Mais au-delà des sessions, le salon, qui rassemble plus de 350 entreprises, est un autre espace où les entreprises ont l’occasion d’éduquer, d’informer et de promouvoir leurs produits auprès des diététiciens agréés et autres professionnels de la nutrition. Des entreprises et organisations telles que le Conseil canadien du canola et le United Soybean Board font la promotion de leurs produits depuis des années auprès des diététiciens à l’aide de supports pédagogiques, d’échantillons, de recettes, de cadeaux promotionnels et de démonstrations culinaires.

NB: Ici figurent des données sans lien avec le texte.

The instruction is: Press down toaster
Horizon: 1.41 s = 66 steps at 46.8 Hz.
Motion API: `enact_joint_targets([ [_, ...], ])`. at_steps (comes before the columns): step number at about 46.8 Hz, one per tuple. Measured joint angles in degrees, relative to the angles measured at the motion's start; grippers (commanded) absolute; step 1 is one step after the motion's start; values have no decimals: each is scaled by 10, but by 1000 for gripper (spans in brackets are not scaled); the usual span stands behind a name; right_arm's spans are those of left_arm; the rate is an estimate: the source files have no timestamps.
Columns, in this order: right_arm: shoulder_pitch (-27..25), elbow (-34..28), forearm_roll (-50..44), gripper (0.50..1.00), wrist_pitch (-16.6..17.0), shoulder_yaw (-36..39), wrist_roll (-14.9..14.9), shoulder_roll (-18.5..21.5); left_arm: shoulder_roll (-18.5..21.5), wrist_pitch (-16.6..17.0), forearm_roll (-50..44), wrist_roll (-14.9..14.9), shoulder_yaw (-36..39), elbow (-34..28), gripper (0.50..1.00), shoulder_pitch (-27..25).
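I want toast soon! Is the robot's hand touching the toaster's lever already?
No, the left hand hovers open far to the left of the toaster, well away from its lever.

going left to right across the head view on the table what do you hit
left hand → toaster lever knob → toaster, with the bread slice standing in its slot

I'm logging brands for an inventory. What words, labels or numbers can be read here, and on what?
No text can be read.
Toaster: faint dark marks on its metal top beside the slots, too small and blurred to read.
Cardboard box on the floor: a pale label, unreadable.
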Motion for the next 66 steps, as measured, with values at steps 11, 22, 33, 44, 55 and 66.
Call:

On voit désormais des entreprises telles que Dow Agrosciences promouvoir également leurs huiles, comme les huiles dites « oméga-9 ». Au cas où vous ne sauriez pas ce qu’est l’oméga-9, il s’agit en fait d’un autre terme pour désigner l’acide oléique, l’acide gras le plus présent dans l’huile d’olive. On peut se demander si ce terme est désormais utilisé à la place du terme « oléique », car celui-ci pourrait rappeler aux consommateurs le mot « olive ». N'oublions pas que le mot « huile » vient en réalité du mot grec elaion (olivier). Selon certaines sources, le mot « huile » ne désignait que l'huile d'olive jusqu'aux années 1300.
Malheureusement, l’huile d’olive était peu présente et peu mise en avant lors de cette grande conférence — il n’y avait qu’un petit stand de la North American Olive Oil Association, avec quelques brochures. C’est une occasion manquée pour les organisations du secteur de l’huile d’olive. Pour de nombreux consommateurs, l’huile d’olive est associée à ses bienfaits pour la santé, et ces derniers tirent une grande partie de leurs informations nutritionnelles des médias et des professionnels de la nutrition. Il est particulièrement important que l’huile d’olive soit présentée et promue auprès de ce groupe, car ce sont eux qui non seulement recommanderont une huile particulière à leurs clients et patients, mais aussi ceux qui apparaîtront dans les médias lorsque l’on discutera des huiles saines et du régime méditerranéen.